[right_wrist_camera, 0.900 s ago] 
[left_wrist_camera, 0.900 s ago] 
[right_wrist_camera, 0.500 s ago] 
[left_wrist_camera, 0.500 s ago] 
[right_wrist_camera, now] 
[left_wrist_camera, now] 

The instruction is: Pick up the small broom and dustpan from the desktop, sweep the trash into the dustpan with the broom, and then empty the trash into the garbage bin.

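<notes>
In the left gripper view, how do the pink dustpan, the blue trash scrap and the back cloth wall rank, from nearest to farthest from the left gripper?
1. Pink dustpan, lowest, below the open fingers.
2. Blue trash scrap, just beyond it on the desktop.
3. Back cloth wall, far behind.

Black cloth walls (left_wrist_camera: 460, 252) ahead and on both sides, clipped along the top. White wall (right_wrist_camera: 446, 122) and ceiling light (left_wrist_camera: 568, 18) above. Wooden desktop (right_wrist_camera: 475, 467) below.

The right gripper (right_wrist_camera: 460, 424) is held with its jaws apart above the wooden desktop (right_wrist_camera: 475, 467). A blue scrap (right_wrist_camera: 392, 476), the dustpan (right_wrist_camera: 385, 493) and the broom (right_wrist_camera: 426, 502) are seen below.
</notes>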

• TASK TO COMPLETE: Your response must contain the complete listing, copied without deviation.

• RESULT FOR THIS TASK:
[right_wrist_camera, 0.900 s ago] 
[left_wrist_camera, 0.900 s ago] 
[right_wrist_camera, 0.500 s ago] 
[left_wrist_camera, 0.500 s ago] 
[right_wrist_camera, now] 
[left_wrist_camera, now] 

The instruction is: Pick up the small broom and dustpan from the desktop, sweep the trash into the dustpan with the broom, and then empty the trash into the garbage bin.

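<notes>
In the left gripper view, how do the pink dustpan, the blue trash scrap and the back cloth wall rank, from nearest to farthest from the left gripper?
1. Pink dustpan, lowest, below the open fingers.
2. Blue trash scrap, just beyond it on the desktop.
3. Back cloth wall, far behind.

Black cloth walls (left_wrist_camera: 460, 252) ahead and on both sides, clipped along the top. White wall (right_wrist_camera: 446, 122) and ceiling light (left_wrist_camera: 568, 18) above. Wooden desktop (right_wrist_camera: 475, 467) below.

The right gripper (right_wrist_camera: 460, 424) is held with its jaws apart above the wooden desktop (right_wrist_camera: 475, 467). A blue scrap (right_wrist_camera: 392, 476), the dustpan (right_wrist_camera: 385, 493) and the broom (right_wrist_camera: 426, 502) are seen below.
</notes>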

This response contains the complete answer.